TASK STATEMENT:
Without the pictures, copy all of the data exactly.

*** DATA EXTRACT Section Begins ***

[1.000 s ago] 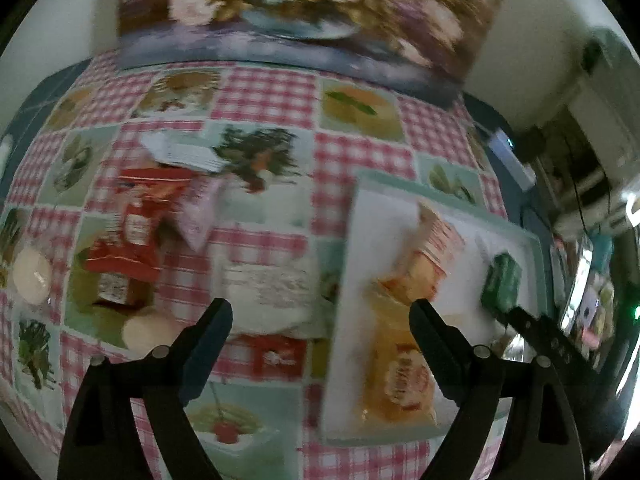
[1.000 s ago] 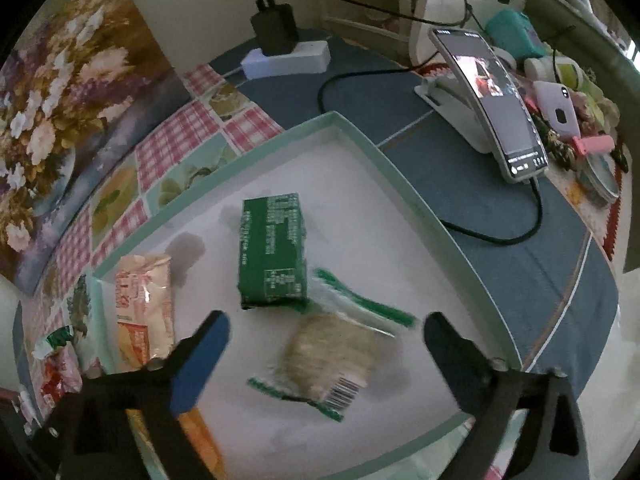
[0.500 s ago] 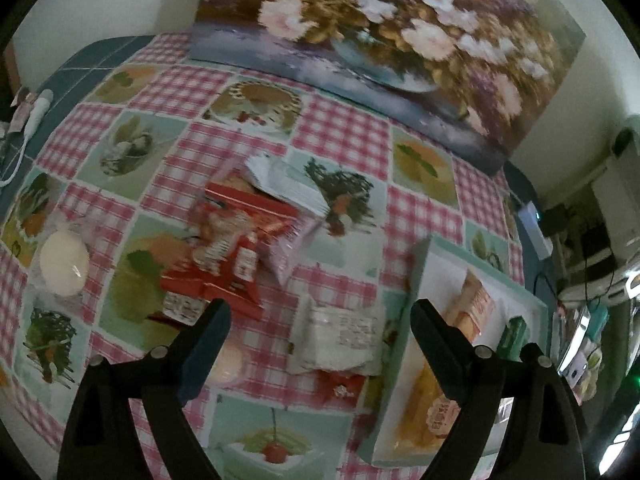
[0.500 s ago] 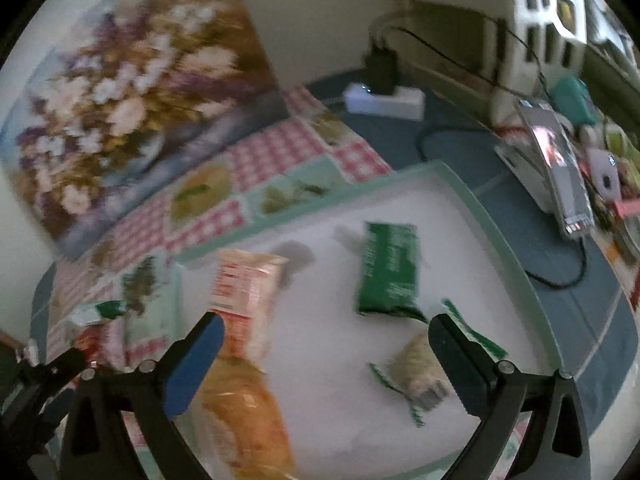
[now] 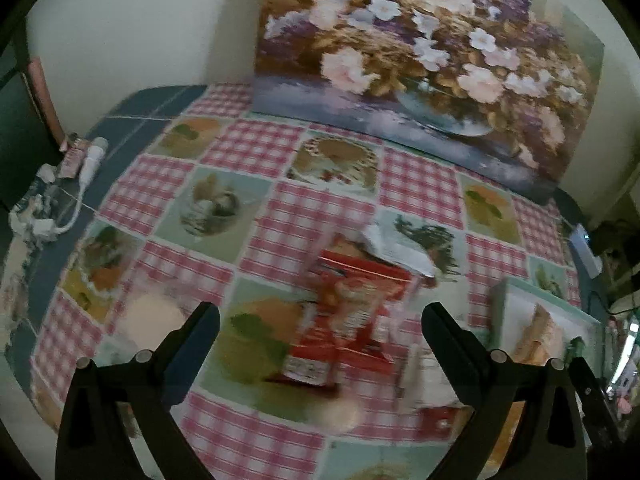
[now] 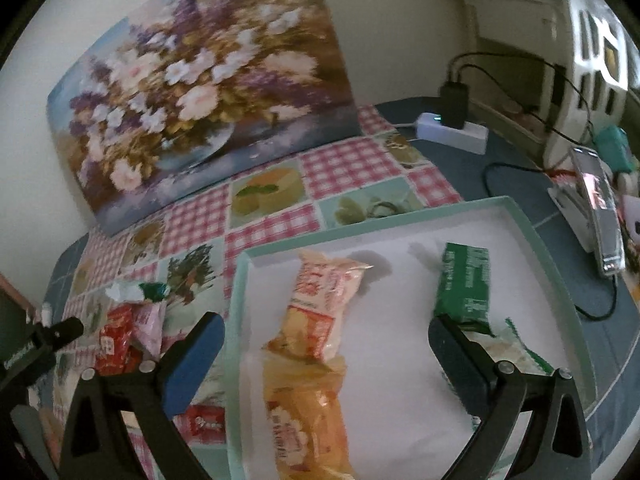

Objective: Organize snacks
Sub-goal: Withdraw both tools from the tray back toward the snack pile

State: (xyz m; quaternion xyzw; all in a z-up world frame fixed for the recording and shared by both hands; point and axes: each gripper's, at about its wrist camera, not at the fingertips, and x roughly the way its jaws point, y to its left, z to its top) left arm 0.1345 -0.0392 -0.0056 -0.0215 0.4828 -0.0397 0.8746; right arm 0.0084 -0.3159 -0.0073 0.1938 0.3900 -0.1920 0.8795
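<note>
Red snack packets (image 5: 352, 320), overlapping in a heap at lower centre of the left-wrist view, lie on the checked tablecloth (image 5: 256, 148), framed by the left gripper (image 5: 320, 316), whose jaws are opening with nothing pressed between them. The turquoise-rimmed tray (image 6: 532, 232), filling the lower right of the right-wrist view, already carries snacks. The right gripper (image 6: 326, 332) stands apart and empty above it.

Risks: the heap is overlapped and blurred, so a closing grip may catch two wrappers at once or pinch only a crinkled edge, which would likely slip. The tray's raised rim could snag a low-carried packet.

Counts in the tray: two orange-and-white packets (image 6: 320, 300) end to end, one green carton (image 6: 466, 280), one clear green-trimmed wrapper (image 6: 516, 350) (partly hidden by a jaw). Outside it: at least two red packets, one pink (image 6: 150, 328), one white-and-green (image 6: 132, 291) and two pale round items (image 5: 150, 312); blur prevents a firm total. One floral painting (image 6: 208, 80) leans upper left.
</note>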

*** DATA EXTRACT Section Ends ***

RESULT OF THIS EXERCISE:
[1.000 s ago] 
[1.000 s ago] 
[0.500 s ago] 
[0.500 s ago] 
[now] 
[now] 

Objective: Organize snacks
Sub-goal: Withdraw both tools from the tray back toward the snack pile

State: (xyz m; quaternion xyzw; all in a z-up world frame fixed for the recording and shared by both hands; point and axes: each gripper's, at about its wrist camera, not at the fingertips, and x roughly the way its jaws point, y to its left, z to its top) left arm 0.1345 -0.0392 -0.0056 -0.0215 0.4828 -0.0397 0.8746; right arm 0.0084 -0.3159 -0.0073 0.1938 0.3900 -0.1920 0.8795
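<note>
Red snack packets (image 5: 352, 320), overlapping in a heap at lower centre of the left-wrist view, lie on the checked tablecloth (image 5: 256, 148), framed by the left gripper (image 5: 320, 316), whose jaws are opening with nothing pressed between them. The turquoise-rimmed tray (image 6: 532, 232), filling the lower right of the right-wrist view, already carries snacks. The right gripper (image 6: 326, 332) stands apart and empty above it.

Risks: the heap is overlapped and blurred, so a closing grip may catch two wrappers at once or pinch only a crinkled edge, which would likely slip. The tray's raised rim could snag a low-carried packet.

Counts in the tray: two orange-and-white packets (image 6: 320, 300) end to end, one green carton (image 6: 466, 280), one clear green-trimmed wrapper (image 6: 516, 350) (partly hidden by a jaw). Outside it: at least two red packets, one pink (image 6: 150, 328), one white-and-green (image 6: 132, 291) and two pale round items (image 5: 150, 312); blur prevents a firm total. One floral painting (image 6: 208, 80) leans upper left.
</note>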

The exercise requires nothing more.